Estás para aí pasmada e havias de rir-te com a quantidade de gente que veio, ora porra.
Trouxeram-te flores — as que te davam alergia. Até parece de propósito.
Olha, lá vem o padre dizer que temos de fechar a capela.
Já não é como antigamente, em que se velava o corpo o dia todo.
Já não te posso ligar para dizer que perdi, outra vez, as chaves.
E que, uma hora depois, afinal estavam no bolso.
Já não vamos discutir aquele golo falhado à boca da baliza, que claramente ficou “enquinado” porque ele usava a camisola fora dos calções.
Já não te posso mandar aquele meme sobre ser segunda, ou terça, ou sexta — ou que merda, o fim de semana já passou.
Já não podemos trocar impressões sobre aquele podcast de merda, cheio de lugares comuns, que é tão mau, mas tão mau, que parece bom.
Piadas de atirar ao chão e referências doidas.
Pior de tudo:
Já não vou poder usar a tua conta da Netflix.
Nem deitar fora aquela tua canja horrível, que me levavas sempre que me sabias doente.
Acho mal teres morrido sem me avisares.
Logo agora que encomendei aquelas estantes do IKEA que eu adorava, mas adorava ainda mais que tu montasses para eu não ter trabalho.
Por um lado, até é bom.
Já não me vais irritar naqueles domingos de manhã (para mim, quase madrugada), em que não tiravas o filho da puta do dedo da campainha até te aparecer à porta com aquele robe do Harry Potter, cabelo desgrenhado e saliva ao canto da boca.
E ver-te toda fresca, pronta para uma caminhada leve de 5 km com nortada a rasgar a cara.
Vais fazer-me falta.
Olha, saiu um novo episódio do Cenas Totil Baril.

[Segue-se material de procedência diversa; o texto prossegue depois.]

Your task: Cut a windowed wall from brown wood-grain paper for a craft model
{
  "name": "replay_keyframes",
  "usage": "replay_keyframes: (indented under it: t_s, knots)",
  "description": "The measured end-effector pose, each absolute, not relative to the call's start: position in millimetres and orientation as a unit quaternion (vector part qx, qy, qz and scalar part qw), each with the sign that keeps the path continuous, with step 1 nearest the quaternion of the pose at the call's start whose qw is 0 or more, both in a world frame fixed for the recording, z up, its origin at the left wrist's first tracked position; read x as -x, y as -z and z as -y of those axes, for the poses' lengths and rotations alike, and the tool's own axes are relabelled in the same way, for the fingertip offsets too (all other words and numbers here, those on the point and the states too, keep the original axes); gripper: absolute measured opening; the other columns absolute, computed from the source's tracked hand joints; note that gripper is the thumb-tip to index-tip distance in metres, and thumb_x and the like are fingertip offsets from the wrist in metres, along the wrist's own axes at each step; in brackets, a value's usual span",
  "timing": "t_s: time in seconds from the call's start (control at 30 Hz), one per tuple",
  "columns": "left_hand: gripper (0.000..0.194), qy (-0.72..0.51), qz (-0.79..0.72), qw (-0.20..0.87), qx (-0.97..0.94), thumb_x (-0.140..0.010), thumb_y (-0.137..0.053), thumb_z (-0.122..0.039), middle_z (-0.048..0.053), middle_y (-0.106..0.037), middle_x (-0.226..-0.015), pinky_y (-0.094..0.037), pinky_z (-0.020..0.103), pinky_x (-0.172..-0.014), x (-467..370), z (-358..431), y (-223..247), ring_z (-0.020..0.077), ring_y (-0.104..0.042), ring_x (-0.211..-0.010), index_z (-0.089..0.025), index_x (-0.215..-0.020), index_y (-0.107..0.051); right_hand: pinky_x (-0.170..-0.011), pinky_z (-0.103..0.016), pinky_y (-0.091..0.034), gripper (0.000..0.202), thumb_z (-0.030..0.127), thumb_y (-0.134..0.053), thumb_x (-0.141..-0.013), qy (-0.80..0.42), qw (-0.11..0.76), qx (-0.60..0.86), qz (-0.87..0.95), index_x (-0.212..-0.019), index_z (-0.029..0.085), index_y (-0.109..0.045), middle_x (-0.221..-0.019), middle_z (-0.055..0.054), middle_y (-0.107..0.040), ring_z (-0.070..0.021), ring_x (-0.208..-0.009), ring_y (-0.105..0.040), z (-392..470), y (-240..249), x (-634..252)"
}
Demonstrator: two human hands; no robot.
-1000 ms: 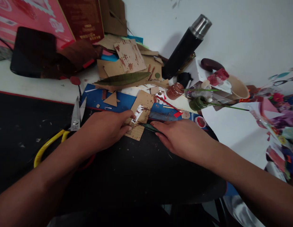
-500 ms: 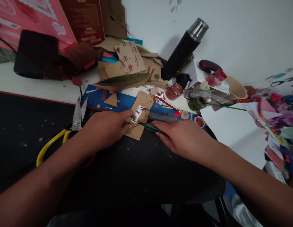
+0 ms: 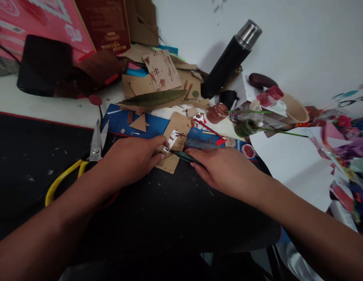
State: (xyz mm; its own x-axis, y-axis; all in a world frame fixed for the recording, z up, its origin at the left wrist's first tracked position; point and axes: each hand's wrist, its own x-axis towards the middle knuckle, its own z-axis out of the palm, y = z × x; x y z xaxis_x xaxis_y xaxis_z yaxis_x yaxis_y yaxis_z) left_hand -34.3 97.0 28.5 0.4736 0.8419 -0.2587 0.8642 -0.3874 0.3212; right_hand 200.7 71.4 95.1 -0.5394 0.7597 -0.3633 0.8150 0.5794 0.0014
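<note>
"What is the right hand [image 3: 225, 168] gripping?"

"A slim dark green piece [image 3: 183, 156]. Thumb and fingers pinch its near end, and its narrow tip points out toward the other hand, over the cardboard strip [image 3: 181, 123]."

"And the left hand [image 3: 131, 162]?"

"Its forefinger and thumb tips are at the strip's left edge, a little spread from each other. I can't tell whether anything thin is caught between them."

"Where does the strip lie from there?"

"Between the two hands, slanting away beyond both sets of fingertips. Its white label [image 3: 171, 139] is just beside the left forefinger, and its lower end is on the black mat [image 3: 158, 218]."

"What's on the outer side of the left grip?"

"Scissors [image 3: 95, 153] with yellow handles, blades spread, the handles partly hidden by the forearm."

"Past the right grip?"

"A small tub [image 3: 248, 151] with red in it sits near the knuckles. Farther off are a brown jar [image 3: 218, 113] and a green jar [image 3: 244, 128], then a tilted black flask [image 3: 228, 64]."

"Anything straight beyond the strip?"

"A long green leaf [image 3: 153, 98], lying across cardboard scraps [image 3: 162, 70]."
</note>
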Motion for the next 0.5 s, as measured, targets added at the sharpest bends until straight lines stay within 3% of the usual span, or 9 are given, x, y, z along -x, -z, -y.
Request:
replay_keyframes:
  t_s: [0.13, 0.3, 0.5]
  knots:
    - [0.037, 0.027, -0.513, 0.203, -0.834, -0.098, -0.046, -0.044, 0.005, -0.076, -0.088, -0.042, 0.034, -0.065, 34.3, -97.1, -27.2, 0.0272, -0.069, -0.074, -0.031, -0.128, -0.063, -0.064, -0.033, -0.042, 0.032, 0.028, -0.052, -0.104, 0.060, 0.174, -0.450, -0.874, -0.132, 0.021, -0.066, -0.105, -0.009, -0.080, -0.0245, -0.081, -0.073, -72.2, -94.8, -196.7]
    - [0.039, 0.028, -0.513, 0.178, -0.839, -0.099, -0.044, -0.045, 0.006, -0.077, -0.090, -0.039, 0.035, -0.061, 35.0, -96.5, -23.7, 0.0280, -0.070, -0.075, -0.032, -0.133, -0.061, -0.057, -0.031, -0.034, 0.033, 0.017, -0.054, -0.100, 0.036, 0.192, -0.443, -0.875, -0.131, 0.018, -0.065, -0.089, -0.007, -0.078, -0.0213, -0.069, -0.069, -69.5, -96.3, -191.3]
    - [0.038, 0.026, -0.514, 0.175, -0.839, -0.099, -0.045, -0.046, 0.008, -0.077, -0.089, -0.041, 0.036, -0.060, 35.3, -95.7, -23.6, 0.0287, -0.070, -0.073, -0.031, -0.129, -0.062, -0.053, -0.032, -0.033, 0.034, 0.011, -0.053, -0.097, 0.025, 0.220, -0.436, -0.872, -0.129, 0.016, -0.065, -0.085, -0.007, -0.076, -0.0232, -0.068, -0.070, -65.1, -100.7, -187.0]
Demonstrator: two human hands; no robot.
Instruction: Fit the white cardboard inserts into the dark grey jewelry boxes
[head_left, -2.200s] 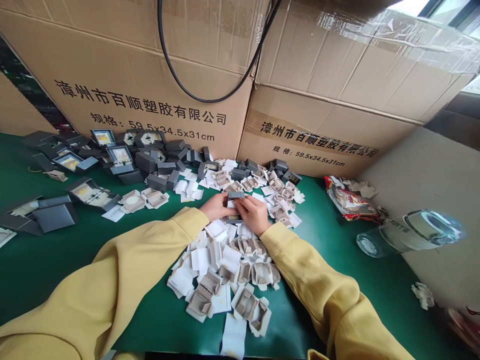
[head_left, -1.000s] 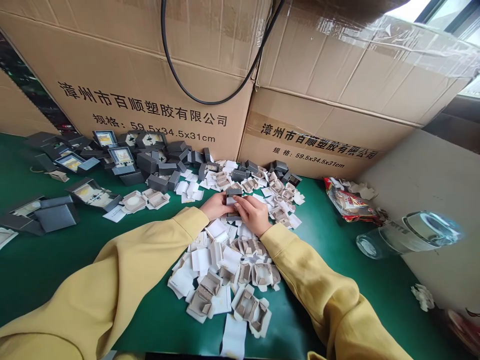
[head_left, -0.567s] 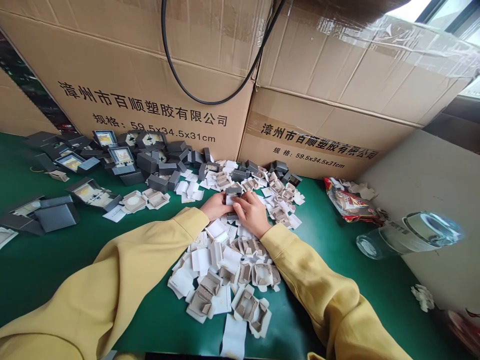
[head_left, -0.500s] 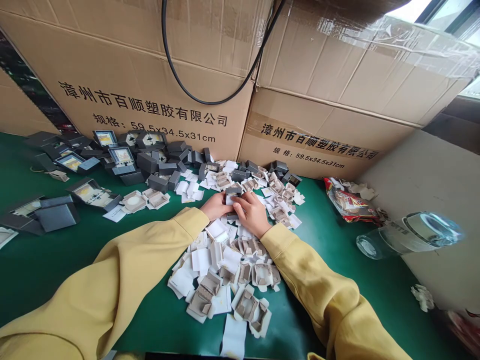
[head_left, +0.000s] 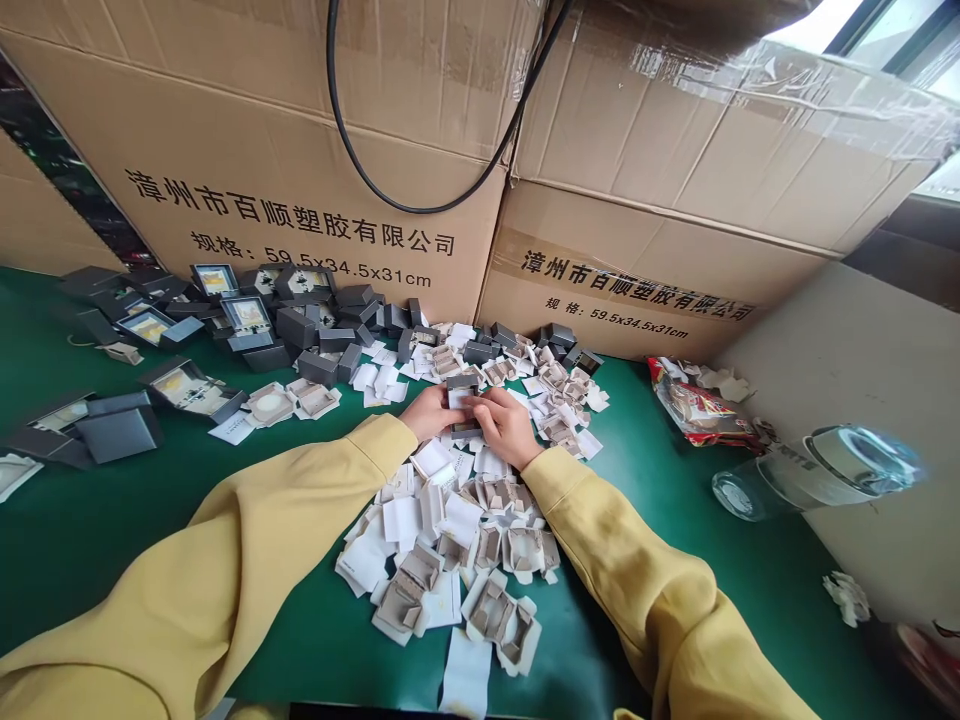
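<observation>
Between my two hands is a small dark grey box (head_left: 463,384), opened, with a pale inside. My left hand (head_left: 431,412) is closed around its left side. From the right, my right hand (head_left: 506,425) reaches over it with bent fingers at the box's inner part; the fingertips partly cover what they touch. Under and in front of my hands lies a heap of folded cardboard inserts (head_left: 495,605) and white paper slips (head_left: 401,522). More inserts and slips lie just beyond my hands.
Several dark grey boxes (head_left: 319,367), some opened, are piled at the back left of the green table (head_left: 292,560). Large cartons (head_left: 315,130) stand behind. At the right are a red snack packet (head_left: 694,405), a clear bottle (head_left: 810,470) and crumpled tissue (head_left: 847,598).
The box between my hands now shows more of its pale inside. My right fingers have shifted slightly on it. The heaps on the table look the same.
</observation>
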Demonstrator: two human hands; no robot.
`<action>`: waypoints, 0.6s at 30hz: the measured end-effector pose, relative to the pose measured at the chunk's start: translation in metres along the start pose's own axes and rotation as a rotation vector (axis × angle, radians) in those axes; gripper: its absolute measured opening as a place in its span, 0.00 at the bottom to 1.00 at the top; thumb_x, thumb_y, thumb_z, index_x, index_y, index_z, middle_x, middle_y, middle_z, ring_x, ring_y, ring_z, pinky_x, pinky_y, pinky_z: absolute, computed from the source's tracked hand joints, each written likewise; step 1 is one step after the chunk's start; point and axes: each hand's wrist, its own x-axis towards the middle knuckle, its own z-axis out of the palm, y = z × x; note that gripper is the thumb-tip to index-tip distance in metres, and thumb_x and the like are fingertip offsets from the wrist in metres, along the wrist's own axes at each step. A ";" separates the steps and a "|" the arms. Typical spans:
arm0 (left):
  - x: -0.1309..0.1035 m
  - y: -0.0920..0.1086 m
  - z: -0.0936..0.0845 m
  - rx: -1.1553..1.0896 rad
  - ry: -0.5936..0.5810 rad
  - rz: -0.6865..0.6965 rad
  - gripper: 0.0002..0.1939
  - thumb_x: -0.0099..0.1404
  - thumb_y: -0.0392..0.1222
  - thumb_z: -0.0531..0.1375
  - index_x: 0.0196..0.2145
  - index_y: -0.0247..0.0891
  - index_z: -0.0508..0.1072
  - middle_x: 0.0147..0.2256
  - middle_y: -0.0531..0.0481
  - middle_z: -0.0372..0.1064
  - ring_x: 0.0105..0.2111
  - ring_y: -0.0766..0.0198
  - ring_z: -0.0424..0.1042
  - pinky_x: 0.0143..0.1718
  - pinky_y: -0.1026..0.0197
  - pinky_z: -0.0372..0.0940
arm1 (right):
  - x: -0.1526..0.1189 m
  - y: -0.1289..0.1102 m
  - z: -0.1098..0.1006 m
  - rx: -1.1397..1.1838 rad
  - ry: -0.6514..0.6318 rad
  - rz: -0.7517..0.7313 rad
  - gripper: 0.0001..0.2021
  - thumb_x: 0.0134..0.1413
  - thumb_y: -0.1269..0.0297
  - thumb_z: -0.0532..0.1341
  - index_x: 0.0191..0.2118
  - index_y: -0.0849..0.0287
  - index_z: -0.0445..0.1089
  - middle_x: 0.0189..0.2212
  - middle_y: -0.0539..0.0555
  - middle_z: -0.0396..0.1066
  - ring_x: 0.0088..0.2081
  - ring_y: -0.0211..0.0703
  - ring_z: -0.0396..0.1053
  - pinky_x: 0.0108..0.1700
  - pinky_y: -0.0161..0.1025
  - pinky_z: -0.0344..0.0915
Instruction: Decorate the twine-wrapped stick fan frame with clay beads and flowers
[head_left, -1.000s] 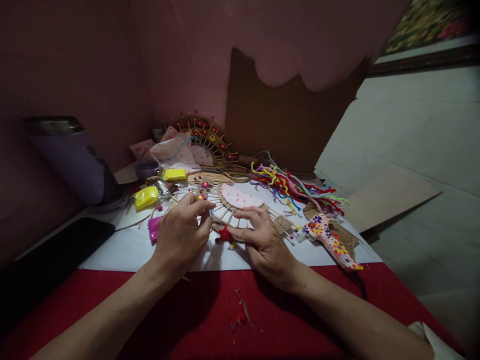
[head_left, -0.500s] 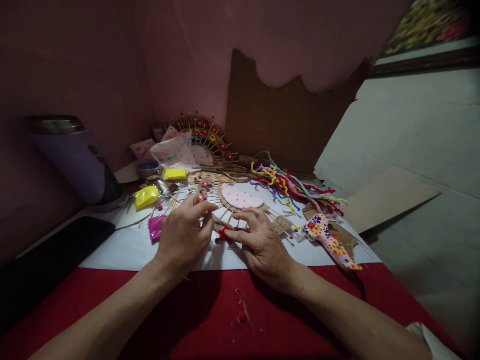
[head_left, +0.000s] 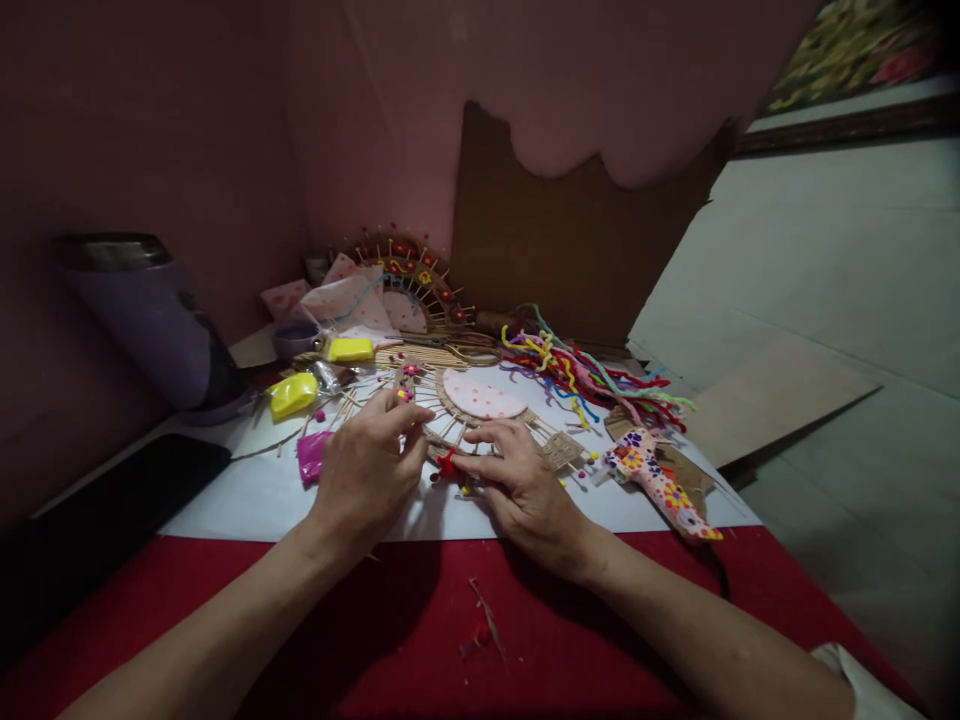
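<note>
A fan-like craft piece of thin sticks lies on white paper, with a pink dotted half-round at its centre and jute-covered parts around it. My left hand is at its left side, fingers curled and thumb near the fingertips; what they grip, if anything, is too small to make out. My right hand rests at the piece's near edge, fingers spread. Its fingertips touch or nearly touch a small red flower shape. Small red, yellow and pink balls tip some sticks.
Pipe cleaners and a flower-patterned glue gun lie to the right. Yellow clay, a pink packet, a dark phone and a purple tumbler stand or lie left. Cardboard leans behind.
My right hand's fingers have shifted slightly beside the red flower shape, more of which now shows. My left hand has hardly moved.
</note>
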 end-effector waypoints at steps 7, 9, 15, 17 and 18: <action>-0.001 -0.001 0.001 -0.023 0.017 0.015 0.11 0.58 0.32 0.56 0.35 0.38 0.77 0.28 0.51 0.64 0.25 0.66 0.62 0.27 0.62 0.55 | 0.003 -0.001 -0.002 0.070 0.098 0.013 0.20 0.49 0.83 0.52 0.41 0.57 0.74 0.42 0.57 0.67 0.49 0.48 0.58 0.52 0.51 0.59; -0.001 -0.002 0.001 -0.025 0.016 0.014 0.11 0.57 0.32 0.56 0.35 0.38 0.77 0.28 0.51 0.64 0.25 0.66 0.62 0.27 0.62 0.54 | 0.003 -0.001 -0.002 0.083 0.102 0.018 0.20 0.49 0.83 0.52 0.41 0.58 0.74 0.42 0.57 0.67 0.49 0.48 0.58 0.52 0.51 0.59; -0.002 -0.001 0.003 -0.154 -0.045 0.044 0.11 0.57 0.31 0.57 0.37 0.37 0.76 0.28 0.51 0.65 0.27 0.65 0.63 0.29 0.61 0.56 | 0.003 -0.003 -0.004 0.204 0.162 0.030 0.21 0.48 0.83 0.52 0.42 0.54 0.73 0.41 0.55 0.68 0.48 0.47 0.60 0.51 0.50 0.59; -0.002 0.000 0.004 -0.276 -0.139 0.060 0.11 0.58 0.33 0.58 0.38 0.38 0.76 0.29 0.51 0.65 0.29 0.65 0.65 0.30 0.61 0.58 | 0.003 -0.004 -0.005 0.266 0.195 0.028 0.20 0.50 0.81 0.53 0.42 0.53 0.73 0.41 0.54 0.68 0.48 0.46 0.61 0.51 0.50 0.60; -0.003 0.001 0.005 -0.337 -0.187 0.067 0.11 0.58 0.34 0.58 0.39 0.39 0.76 0.29 0.51 0.66 0.29 0.65 0.66 0.30 0.61 0.58 | 0.003 -0.005 -0.006 0.294 0.205 0.027 0.20 0.50 0.81 0.53 0.41 0.52 0.73 0.41 0.54 0.68 0.48 0.46 0.61 0.51 0.50 0.60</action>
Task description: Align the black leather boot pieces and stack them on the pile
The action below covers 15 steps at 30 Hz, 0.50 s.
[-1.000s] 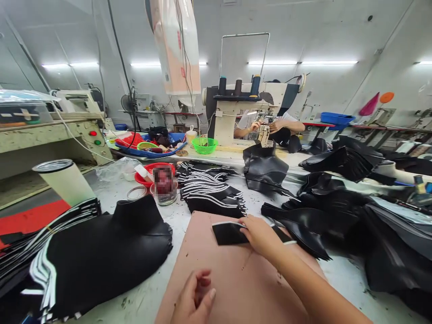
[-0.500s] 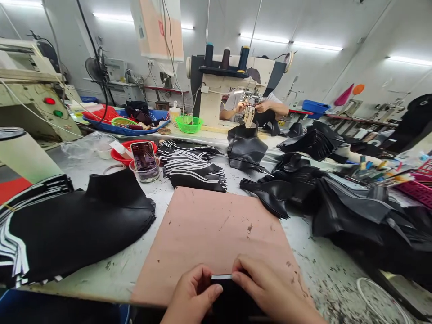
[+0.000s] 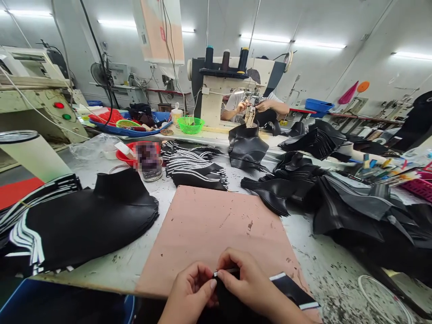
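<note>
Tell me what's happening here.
The person's left hand and right hand pinch a black piece by its white edge near the close side of a pink board. A black flap with white edges shows beside the right forearm. A black stack lies left of the board, more black pieces right. Beyond, another person's hands are at a sewing machine.

From my head, the camera faces forward and down across the bench (image 3: 303,243). My left hand (image 3: 191,292) and right hand (image 3: 249,284) are close, at the bottom; the wall (image 3: 226,22) is far off.
</note>
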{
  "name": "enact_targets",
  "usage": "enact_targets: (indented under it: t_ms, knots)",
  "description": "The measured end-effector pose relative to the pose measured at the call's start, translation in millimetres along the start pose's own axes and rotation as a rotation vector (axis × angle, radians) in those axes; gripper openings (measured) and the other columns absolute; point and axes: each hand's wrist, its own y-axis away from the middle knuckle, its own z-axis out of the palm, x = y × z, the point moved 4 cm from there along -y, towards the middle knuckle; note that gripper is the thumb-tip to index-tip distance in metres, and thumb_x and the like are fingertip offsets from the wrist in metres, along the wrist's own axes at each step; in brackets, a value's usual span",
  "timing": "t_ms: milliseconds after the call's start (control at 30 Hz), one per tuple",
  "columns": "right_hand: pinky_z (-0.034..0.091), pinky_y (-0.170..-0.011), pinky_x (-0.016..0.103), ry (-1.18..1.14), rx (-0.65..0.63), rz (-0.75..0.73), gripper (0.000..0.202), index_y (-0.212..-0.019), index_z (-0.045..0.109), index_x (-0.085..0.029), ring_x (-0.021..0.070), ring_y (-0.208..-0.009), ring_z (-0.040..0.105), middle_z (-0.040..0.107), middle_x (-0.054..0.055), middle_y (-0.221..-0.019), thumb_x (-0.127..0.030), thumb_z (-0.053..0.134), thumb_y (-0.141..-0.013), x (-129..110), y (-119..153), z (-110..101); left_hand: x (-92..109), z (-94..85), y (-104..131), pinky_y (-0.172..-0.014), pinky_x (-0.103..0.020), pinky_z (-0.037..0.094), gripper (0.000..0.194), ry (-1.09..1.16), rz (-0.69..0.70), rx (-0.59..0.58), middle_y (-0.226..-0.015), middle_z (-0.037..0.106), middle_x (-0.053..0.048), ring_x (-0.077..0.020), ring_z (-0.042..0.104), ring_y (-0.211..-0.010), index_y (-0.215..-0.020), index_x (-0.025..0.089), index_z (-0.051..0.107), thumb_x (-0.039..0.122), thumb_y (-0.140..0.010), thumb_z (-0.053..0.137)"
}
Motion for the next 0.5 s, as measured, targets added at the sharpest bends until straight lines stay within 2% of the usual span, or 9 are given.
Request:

Vou ouvir e fingir que, no fim, te vou ligar.
Cinco minutos a pé.
Uma eternidade de silêncio.
E tu, sem dizer adeus.
Velórios...só de ouvir tal palavra, tão cinzenta, aliás preta fazemos muita coisa menos rir. E logo nas primeiras linhas, é isso mesmo que acontece - rir. Este texto está magnífico!! Ri do inicio ao fim. Que texto tão delicioso!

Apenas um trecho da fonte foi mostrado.